From the classic French braid to the occasion-worthy waterfall braid. 

By Kaitlyn Yarborough
Advertisement

The thing about braiding is, if you didn’t learn how to braid when you were younger, the idea of doing something like a French braid on your own can seem daunting. For those who learned the ways of the Dutch braid, or even the fishtail braid, when they were kids, braiding is as easy as breathing. 

The good news? It’s never too late to hop on the braid train and start looking like Elsa every day of the week. From the occasion-worthy waterfall braid to the pretty pull-through braid to the crazy-easy rope braid, learning different braid types can seriously up your hair game. 

First, a basic braid. If you’re not sure how to do this, you need to learn before moving onto more exciting braid adventures. To break it down simply, it involves separating your hair into three sections and folding one side section over the middle section over and over again, alternating between the left and right side until you’ve made your way down to the ends. Secure with an elastic and behold your basic braid. You can do just one, you can pull it over and make it a side braid, you can do one on each side for pigtails—possibilities are endless.

Afterwards, learn how to do these other six braids on your hair at home.

For beginners...French braid

Baby steps, people, baby steps. A French braid allows you to transform a classic braid style into something that looks more intricate and will stay put all day long. Starting closer to the crown of your head, separate a small section of hair near your forehead into three parts (like a typical braid). As you braid down and back towards the nape of your neck, each time you will add a small piece of hair to the side strand you’re crossing over the middle strand. Continue doing this until you’ve reached the nape of your neck. From there, finish the length of your hair with a classic braid technique.

Tip: Try this style for the first time when your hair is still damp and easier to handle. This tutorial walks you through a basic French braid.
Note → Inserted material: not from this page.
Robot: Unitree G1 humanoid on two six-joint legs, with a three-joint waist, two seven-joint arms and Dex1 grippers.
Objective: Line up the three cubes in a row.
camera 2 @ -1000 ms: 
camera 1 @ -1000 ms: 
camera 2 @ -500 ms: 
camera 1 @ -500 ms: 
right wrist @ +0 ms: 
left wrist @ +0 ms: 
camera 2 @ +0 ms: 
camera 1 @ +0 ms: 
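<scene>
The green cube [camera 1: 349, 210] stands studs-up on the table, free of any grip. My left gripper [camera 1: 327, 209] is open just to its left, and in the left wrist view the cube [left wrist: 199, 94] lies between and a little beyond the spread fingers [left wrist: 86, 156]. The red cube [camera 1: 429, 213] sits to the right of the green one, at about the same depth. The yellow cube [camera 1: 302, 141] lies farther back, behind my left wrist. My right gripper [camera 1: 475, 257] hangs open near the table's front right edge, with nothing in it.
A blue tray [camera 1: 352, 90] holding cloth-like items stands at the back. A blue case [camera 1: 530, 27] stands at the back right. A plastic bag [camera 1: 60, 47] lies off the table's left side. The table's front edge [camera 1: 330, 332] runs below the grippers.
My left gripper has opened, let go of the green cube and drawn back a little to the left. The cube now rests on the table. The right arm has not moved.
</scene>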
For beginners, part two...Dutch braid

Think of this braid type as a showier version of the French braid. It’s guaranteed to make at least one person ask how you get your hair so good. Follow the same steps as those above for French braiding, except you will be crossing the side strand of hair underneath the middle strand each time, as opposed to over it. Add hair as you braid back and down, just like when French braiding. Follow the easy tutorial above or watch this how-to

For all the compliments...pull-through braid

The best part about this praise-worthy ponytail braid? It doesn’t even require real braiding, which means if you are still beginning to learn how to do styles like a French braid, you can easily pull this off at home in just a couple minutes, easy peasy. You’ll just need a pack of small, clear elastics to get going.

Start as if you’re pulling your hair into a half-up hairstyle and secure the first section with an elastic. From there, you’ll work your way down to create the pull-through braid by pulling apart sections of hair into two halves, wrapping them around the bulk of your hair, and securing with elastics. Visual learners can watch the how-to here.

For major mermaid vibes...fishtail braid

We’re not going to sugarcoat it. This one takes some practice. For the first time, try practicing with a low side ponytail in order to be able to see your progress. Once you’ve gotten comfortable, try practicing without securing your hair into a low ponytail at all, like a normal low braid.

A fishtail braid involves separating your hair into two equal sections, half and half. Then you will separate the small outermost piece from one side and pull it over to the other side. You’ll alternate this on both sides until you reach the bottom of your hair. This braid type is much easier to understand by seeing the process, and this is our favorite tutorial video to follow at home. Once you’re a pro, you can even try your hand at a French fishtail braid or a fishtail-meets-ponytail. Just saying.

For fancy occasions...waterfall braid

Please, forgive us—but explaining how to do this braid type is harder than reciting your grandmother’s signature caramel cake recipe verbatim. A waterfall braid is bound to turn heads at any party, wedding, or special occasion you have on the calendar later this year. So why not learn it now? This hairstyle basically takes a French braid technique, turns it horizontal, and lets pieces flow down through the braid like...you guessed it: a waterfall. Follow this how-to to make both of our lives much easier.

For when you just can’t....twisted rope braid 

Sometimes braiding just makes us want to curl up on the ground and have a full-on tantrum like a five-year-old. And on those days (especially if you’re on third-day hair and need to do something), you can always, always, always do a rope braid. It’s easy as pie and looks way cooler than your boring old ponytail.

Start by pulling your hair into a high ponytail and securing. Then completely separate the hair into two sections and begin to twist each section towards the outside. As in, both will be twisted in the direction away from each other. As both of the twists become tighter, begin to twist the two halves together without letting each side loosen or untwist. Continue all the way down the ponytail and secure with an elastic. This easy tutorial will help you master the ponytail look, and we love these other rope braid renditions

Just like that, you’re a braiding babe with a different option for every day of the week. Take that, Elsa.